Data Processing When Using the Website for Informational Purposes
(1) If you use our website purely for informational purposes—that is, if you neither register as a user nor otherwise submit information—we collect the following data from you: IP address, date and time of the request, time zone difference from Greenwich Mean Time (GMT), content of the request (specific page), access status/HTTP status code, amount of data transferred in each case, website from which the request originates, browser, operating system and its user interface, language, and version of the browser software. We receive this data via cookies and directly from your browser.
(2) The purpose of this processing is to provide our website and to conduct statistical analysis.
Data Processing in Connection with Your Data Protection Inquiries
(1) You have the right to assert data protection-related claims against us (see our information under “Rights of Website Visitors”). If you do so, we will receive, process, and respond to your request. Notwithstanding the above information regarding the retention period, we store the data until December 31 of the third calendar year following the year in which you submitted your request. This is based on Article 6(1), first sentence, letter f of the GDPR in conjunction with the applicable civil law statutes of limitations.
(2) In this context, we generally process the following data from you: your contact information and all data necessary to process your inquiry.
How do we use Adobe Typekit?
On our website, we use external fonts via Adobe Typekit. This is a service provided by Typekit, a division of Adobe Systems Inc., 345 Park Avenue, San Jose, California 95110-2704, USA. General information on the service provider’s data processing can be found in Adobe’s privacy policy at: www.adobe.com/de/privacy/policy.html (Adobe). When you visit our website, your browser downloads the necessary fonts directly from Adobe so that they can be displayed correctly on your device. By establishing a connection to Adobe, Adobe becomes aware that our website has been accessed via your IP address.

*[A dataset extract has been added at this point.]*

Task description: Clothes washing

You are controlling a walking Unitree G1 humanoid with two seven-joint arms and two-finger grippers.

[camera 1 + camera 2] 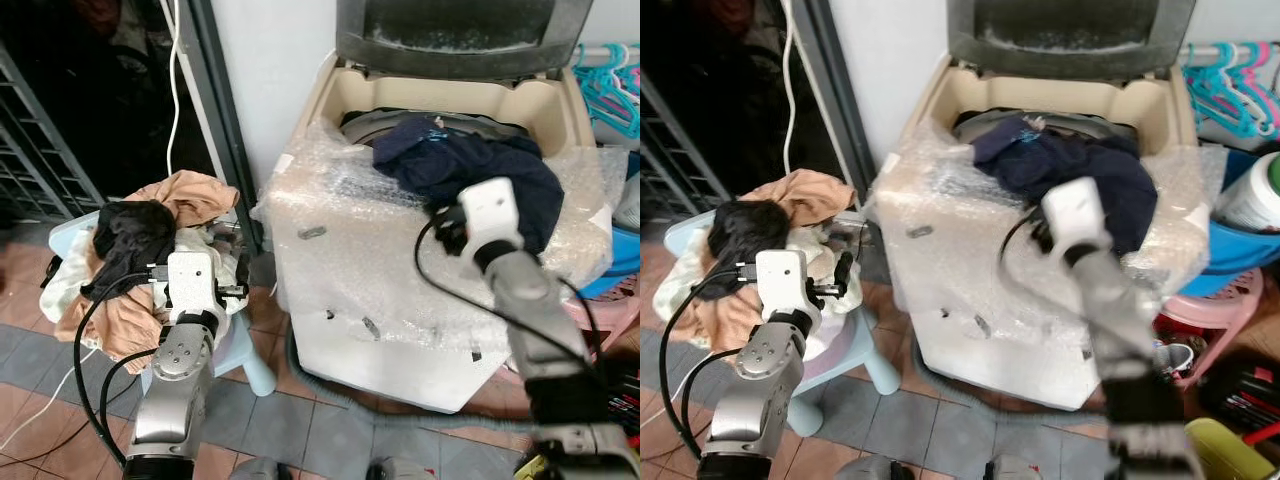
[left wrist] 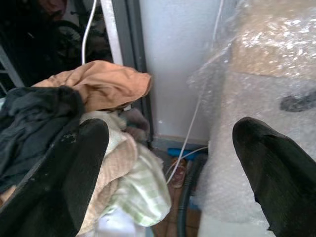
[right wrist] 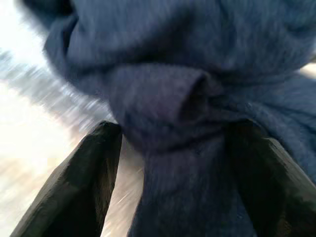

The service provider states that it neither places nor uses cookies on websites to provide its fonts. Detailed information on what information is collected, how it is used, and whether and to whom the service provider discloses data when using Adobe Typekit can be found at: www.adobe.com/de/privacy/policies/adobe-fonts.html (Adobe Typekit). The fact that the provider is based outside the EU does not preclude the use of this service, as the provider has committed to complying with the Standard Contractual Clauses. The purpose of the processing—and thus the basis of our legitimate interest—is to enable the technically error-free and optimized provision of our services, in particular to ensure a consistent typographic appearance on our website.
Transient Cookies
(1) We use so-called transient cookies on our website. These include, in particular, session cookies. These store a so-called session ID, which allows various requests from the visitor’s browser to be assigned to the same session. This enables the visitor’s computer to be recognized when the visitor returns to our website.
(2) The purpose, from which our legitimate interest also arises, can be described as follows: The cookies serve to ensure that the website is displayed and used in a manner tailored to your needs.
(3) In this context, we generally process the following data from you: session cookies. These store a so-called session ID, which allows various requests from your browser to be assigned to the same session. This enables your computer to be recognized when you return to our website. Session cookies are deleted when you log out or close your browser.